Num comunicado da Universidade de Barcelona sobre esta teoria, Mark Gieles disse: “ O nosso modelo mostra que algumas estrelas extremamente massivas são suficientes para deixar uma impressão química duradoura num aglomerado inteiro. Isto finalmente estabelece uma ligação entre o físico da formação de aglomerados globulares e das assinaturas químicas que observamos hoje. »

Suas colegas Laura Ramírez Galeano e Corinne Charbonnel, da Universidade de Genebra, acrescentam: “ Já sabíamos que o reações nucleares no núcleo de estrelas extremamente massivas poderia criar os perfis de abundância apropriados. Temos agora um modelo que fornece um caminho natural para a formação destas estrelas em aglomerados estelares massivos. »

Existem vários bônus na teoria agora avançada. Suspeitamos da existência de buracos negros de massa intermediária, ou seja, entre algumas centenas e um milhão de massas solares em aglomerados globulares. As estrelas supermassivas são muito instáveis ​​e devem, portanto, entrar em colapso, dando origem a buracos negros gigantes, que podem então fundir-se dadas as pequenas distâncias entre as estrelas nos aglomerados globulares. Teríamos, portanto, um mecanismo natural para a formação de buracos negros de massa intermediária conhecidos, pelo menos em aglomerados globulares.

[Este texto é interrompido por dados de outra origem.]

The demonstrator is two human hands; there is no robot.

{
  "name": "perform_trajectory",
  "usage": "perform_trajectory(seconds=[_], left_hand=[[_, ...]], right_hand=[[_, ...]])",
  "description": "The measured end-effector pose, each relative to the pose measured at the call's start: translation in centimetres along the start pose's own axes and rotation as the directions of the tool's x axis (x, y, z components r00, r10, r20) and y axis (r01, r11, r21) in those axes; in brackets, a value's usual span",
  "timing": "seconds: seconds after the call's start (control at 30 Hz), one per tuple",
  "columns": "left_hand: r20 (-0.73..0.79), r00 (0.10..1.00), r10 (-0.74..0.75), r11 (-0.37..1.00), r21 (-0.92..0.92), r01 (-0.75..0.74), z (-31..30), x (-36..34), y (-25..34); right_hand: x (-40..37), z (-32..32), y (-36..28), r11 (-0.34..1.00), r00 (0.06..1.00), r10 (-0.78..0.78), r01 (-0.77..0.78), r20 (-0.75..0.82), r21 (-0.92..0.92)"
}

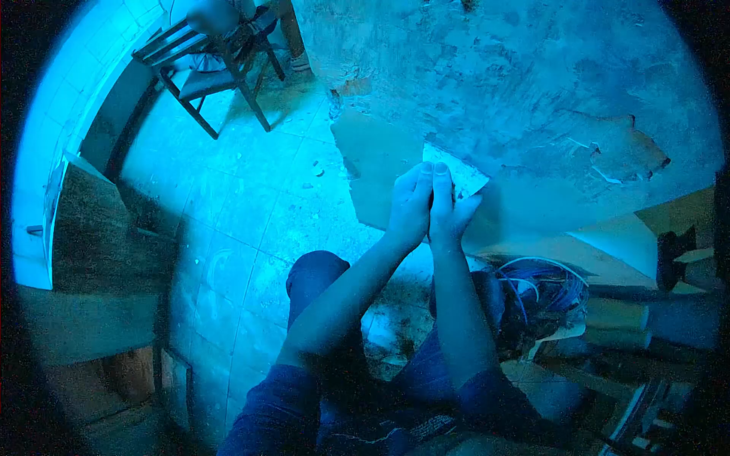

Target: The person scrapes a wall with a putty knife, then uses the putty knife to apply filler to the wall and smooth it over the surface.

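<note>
Both of my hands are together in front of me, holding a pale flat piece (469, 176) with an angular outline. My left hand (411, 201) is closed at its near left edge, thumb on top. Pressed against it, my right hand (450, 207) grips the same piece, its thumb also on top. The fingers beneath are mostly hidden. Behind the piece is a wall (517, 91) with worn, peeling plaster. Whether the piece touches the wall I cannot tell.
A wooden chair (209, 80) stands on the tiled floor (251, 197) at the upper left, with a person (220, 19) by it. A bundle of cables (536, 292) lies to the right of my knees. Dark furniture (95, 228) stands at the left.
</note>
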State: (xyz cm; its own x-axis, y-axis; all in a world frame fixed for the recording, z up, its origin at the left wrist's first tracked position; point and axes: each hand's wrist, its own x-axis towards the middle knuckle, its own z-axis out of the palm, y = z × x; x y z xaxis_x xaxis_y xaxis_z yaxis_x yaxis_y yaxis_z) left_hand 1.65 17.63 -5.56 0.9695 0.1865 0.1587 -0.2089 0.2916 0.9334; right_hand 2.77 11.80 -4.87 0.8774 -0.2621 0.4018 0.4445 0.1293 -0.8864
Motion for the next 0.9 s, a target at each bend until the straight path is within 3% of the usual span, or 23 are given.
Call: perform_trajectory(seconds=[0.07, 0.17, 0.3, 0.47, 0.57, 0.77, 0.9], left_hand=[[-0.012, 1.0, -0.003, 1.0, 0.014, 0.003, 0.1, 0.0, -0.2], [-0.035, 0.999, 0.023, 0.998, 0.061, -0.02, 0.4, -0.2, 0.6], [-0.061, 0.996, 0.06, 0.991, 0.127, -0.052, 0.3, -0.4, 0.8], [-0.05, 0.998, 0.036, 0.992, 0.123, -0.03, 0.1, -0.3, 0.9], [-0.03, 0.999, 0.036, 0.997, 0.072, -0.033, 0.1, -0.2, 1.2], [-0.033, 0.999, 0.022, 0.997, 0.078, -0.02, -0.2, 0.0, 1.5], [0.006, 1.0, -0.018, 0.998, 0.062, 0.018, -0.4, -0.1, 2.0]], right_hand=[[0.1, -0.4, 0.0, 0.992, 0.992, 0.117, -0.119, 0.048, 0.048], [-0.2, -0.5, 0.9, 0.979, 0.982, 0.191, -0.191, 0.001, 0.069], [-0.5, 0.1, 2.1, 0.957, 0.978, 0.19, -0.166, -0.083, 0.239], [-0.7, -0.1, 0.9, 0.972, 0.976, 0.216, -0.214, -0.004, 0.091], [-0.6, 0.1, 1.3, 0.99, 0.993, 0.12, -0.119, -0.02, 0.075], [-0.9, 0.5, 1.0, 0.974, 0.978, 0.207, -0.204, -0.027, 0.094], [-1.2, 0.4, 2.7, 0.978, 0.981, 0.183, -0.175, -0.067, 0.11]])
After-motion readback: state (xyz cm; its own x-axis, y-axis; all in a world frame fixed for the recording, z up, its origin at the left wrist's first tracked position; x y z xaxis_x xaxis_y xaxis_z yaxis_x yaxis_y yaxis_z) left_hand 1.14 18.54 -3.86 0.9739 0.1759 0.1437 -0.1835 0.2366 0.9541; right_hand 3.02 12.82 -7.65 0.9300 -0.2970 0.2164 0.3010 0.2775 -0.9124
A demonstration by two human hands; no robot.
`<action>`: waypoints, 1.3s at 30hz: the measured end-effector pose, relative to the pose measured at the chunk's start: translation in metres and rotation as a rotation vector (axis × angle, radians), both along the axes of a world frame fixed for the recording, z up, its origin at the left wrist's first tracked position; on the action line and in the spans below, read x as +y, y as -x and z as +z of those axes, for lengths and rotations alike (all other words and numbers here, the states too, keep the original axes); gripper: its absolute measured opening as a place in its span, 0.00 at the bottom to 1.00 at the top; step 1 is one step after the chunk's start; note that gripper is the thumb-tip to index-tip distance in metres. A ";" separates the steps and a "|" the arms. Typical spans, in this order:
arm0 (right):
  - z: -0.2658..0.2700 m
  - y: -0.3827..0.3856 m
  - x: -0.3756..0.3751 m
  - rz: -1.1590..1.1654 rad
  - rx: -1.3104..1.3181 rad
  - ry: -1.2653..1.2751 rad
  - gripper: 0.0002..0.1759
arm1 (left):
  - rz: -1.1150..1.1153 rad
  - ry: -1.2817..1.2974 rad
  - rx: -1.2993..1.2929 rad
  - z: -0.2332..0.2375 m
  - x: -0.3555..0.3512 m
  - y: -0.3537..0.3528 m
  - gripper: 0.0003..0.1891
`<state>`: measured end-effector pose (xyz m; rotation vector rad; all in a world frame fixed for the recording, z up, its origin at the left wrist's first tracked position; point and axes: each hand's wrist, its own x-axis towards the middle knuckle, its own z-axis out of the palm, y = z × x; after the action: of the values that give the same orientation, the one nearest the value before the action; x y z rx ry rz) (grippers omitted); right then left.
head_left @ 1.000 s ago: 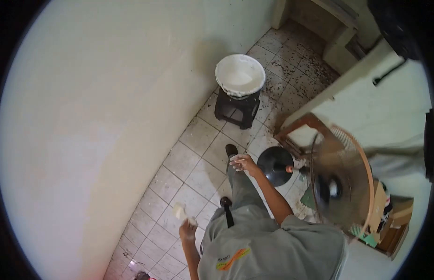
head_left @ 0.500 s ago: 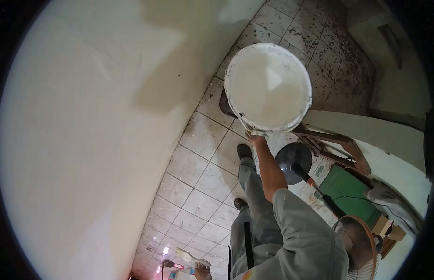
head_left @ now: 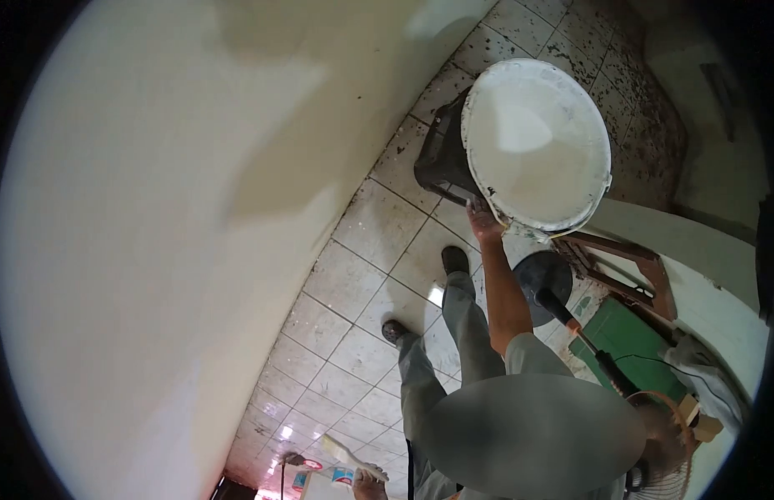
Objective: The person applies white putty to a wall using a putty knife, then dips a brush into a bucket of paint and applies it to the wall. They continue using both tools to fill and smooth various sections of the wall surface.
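A white paint bucket [head_left: 608, 179] with a smeared rim and pale cream paint [head_left: 541, 162] inside stands out at the upper right. My right hand [head_left: 485, 221] reaches up from a grey sleeve and grips its near side, by the rim and wire handle; the fingers are partly hidden there. Low in the view, my left hand [head_left: 369, 486] is closed around a paintbrush [head_left: 345, 454], its pale bristles pointing up and left. Behind the bucket is a black plastic stool-like object [head_left: 445, 154], partly covered by it.
A cream wall [head_left: 137, 250] fills the left side. Stained floor tiles [head_left: 366, 283] run beside it, with dark flecks farther off. At right are a round dark base [head_left: 544, 279], a wooden frame [head_left: 629, 271], a green box [head_left: 629, 342] and a fan [head_left: 666, 446]. A grey blur covers my torso.
The bucket has shifted right and slightly up with my right hand, uncovering more of the black object. My left foot has moved forward. The brush stays in my left hand.
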<state>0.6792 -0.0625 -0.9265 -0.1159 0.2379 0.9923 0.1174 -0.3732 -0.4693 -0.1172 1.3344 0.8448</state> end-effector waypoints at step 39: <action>0.008 0.442 -0.282 -0.103 0.179 0.301 0.22 | 0.145 0.111 0.236 -0.070 -0.424 0.577 0.28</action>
<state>0.2372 -0.3443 -0.9189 -0.2870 0.5523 0.8603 -0.4598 -0.7974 -0.5395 -0.2077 1.6098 0.9277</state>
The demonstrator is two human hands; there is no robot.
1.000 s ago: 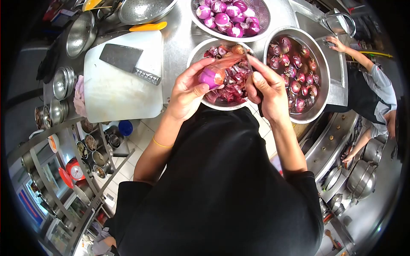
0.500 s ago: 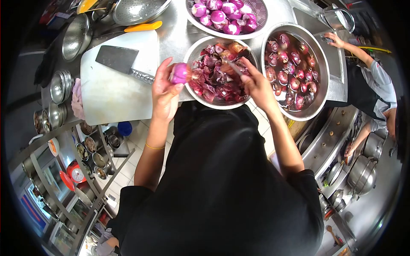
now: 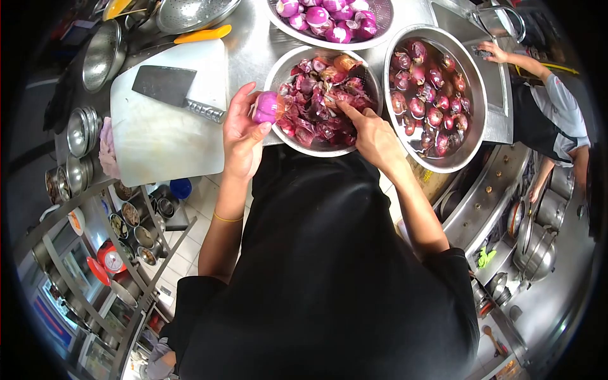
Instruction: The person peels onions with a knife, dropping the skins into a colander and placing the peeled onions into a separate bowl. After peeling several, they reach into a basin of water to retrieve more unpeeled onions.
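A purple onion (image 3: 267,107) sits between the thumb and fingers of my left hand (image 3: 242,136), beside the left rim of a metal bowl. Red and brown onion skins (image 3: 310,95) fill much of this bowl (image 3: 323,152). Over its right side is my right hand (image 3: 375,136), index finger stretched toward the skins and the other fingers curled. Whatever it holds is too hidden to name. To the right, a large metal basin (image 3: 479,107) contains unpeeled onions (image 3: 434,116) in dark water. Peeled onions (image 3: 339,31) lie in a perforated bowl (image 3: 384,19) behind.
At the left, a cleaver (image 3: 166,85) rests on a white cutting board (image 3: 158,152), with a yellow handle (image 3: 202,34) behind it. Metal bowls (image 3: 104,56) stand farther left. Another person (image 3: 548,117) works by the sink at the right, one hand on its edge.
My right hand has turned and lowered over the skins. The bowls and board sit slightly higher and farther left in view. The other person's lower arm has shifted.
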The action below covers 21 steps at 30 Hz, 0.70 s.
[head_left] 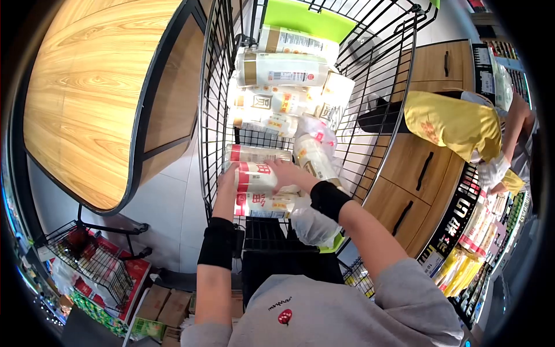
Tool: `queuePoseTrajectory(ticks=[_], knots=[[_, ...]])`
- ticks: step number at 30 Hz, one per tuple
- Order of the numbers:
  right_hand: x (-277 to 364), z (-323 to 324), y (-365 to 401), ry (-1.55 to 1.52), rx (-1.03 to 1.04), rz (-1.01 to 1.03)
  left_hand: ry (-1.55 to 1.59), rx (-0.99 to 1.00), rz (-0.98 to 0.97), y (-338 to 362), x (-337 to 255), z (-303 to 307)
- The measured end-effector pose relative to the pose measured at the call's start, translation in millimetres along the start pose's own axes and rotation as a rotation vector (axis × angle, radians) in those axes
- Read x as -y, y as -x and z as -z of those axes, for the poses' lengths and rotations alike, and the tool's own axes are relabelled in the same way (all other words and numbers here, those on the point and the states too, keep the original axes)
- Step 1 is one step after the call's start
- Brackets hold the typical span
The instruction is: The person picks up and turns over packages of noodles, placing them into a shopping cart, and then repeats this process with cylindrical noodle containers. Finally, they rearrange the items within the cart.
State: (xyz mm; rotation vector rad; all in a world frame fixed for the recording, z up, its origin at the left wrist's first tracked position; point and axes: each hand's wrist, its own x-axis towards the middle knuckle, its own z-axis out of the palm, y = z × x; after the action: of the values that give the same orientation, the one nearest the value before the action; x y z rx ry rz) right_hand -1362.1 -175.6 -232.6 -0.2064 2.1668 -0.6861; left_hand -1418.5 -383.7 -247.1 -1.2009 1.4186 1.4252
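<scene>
Inside a black wire shopping cart point(205, 115), I hold a noodle pack point(248, 178) with a red band between both hands. My left hand point(227, 180) is closed at its left end, and my right hand point(292, 175) wraps its right end. Another red-banded noodle pack point(248, 153) lies just beyond, and a third noodle pack point(254, 203) is close below. Several gold-banded packs point(283, 69) are stacked crosswise at the cart's far end. To the right of my right hand lie a slanted pack point(315, 159) and a crumpled clear plastic bag point(315, 222).
A wood-topped table point(92, 98) with a dark rim stands left of the cart. Wooden drawers point(404, 173) and shelves of packs point(462, 266) line the right. A person in a yellow vest point(454, 124) works there. A small wire basket point(92, 260) is lower left.
</scene>
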Motion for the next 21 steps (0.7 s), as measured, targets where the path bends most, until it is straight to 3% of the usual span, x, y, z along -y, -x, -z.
queuePoseTrajectory(ticks=[3, 5, 8, 13, 16, 19, 21], knots=[[4, 10, 9, 0.068, -0.006, 0.067, -0.188, -0.03, 0.044, 36, -5, 0], [6, 6, 20, 0.144, -0.082, 0.113, -0.096, 0.234, -0.029, 110, -32, -7], [4, 5, 25, 0.185, -0.153, 0.134, -0.172, 0.261, -0.137, 92, -17, -5], [10, 7, 42, 0.103, -0.233, 0.144, -0.696, -0.04, -0.522, 86, 5, -6], [20, 39, 63, -0.055, -0.094, 0.064, -1.021, -0.141, -0.777, 158, 2, -21], [-5, 45, 76, -0.566, -0.268, 0.072, -1.142, -0.306, -1.174, 206, 8, -23], [10, 72, 100, -1.065, -0.18, -0.242, -1.125, -0.365, -1.343, 237, 3, -16]])
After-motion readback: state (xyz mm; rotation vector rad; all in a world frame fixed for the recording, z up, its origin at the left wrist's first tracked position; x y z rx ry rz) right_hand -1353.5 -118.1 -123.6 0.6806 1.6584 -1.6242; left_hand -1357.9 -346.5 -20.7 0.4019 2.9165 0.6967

Finalmente, o astrofísico Paolo Padoan pensa que “estrelas extremamente massivas provavelmente desempenharam um papel fundamental na formação das primeiras galáxias“, porque o brilho e a produção química destas estrelas explica naturalmente as protogaláxias enriquecidas em azoto que observamos hoje com o Telescópio espacial James Webbenquanto o cosmos observável tinha menos de um bilhão de anos.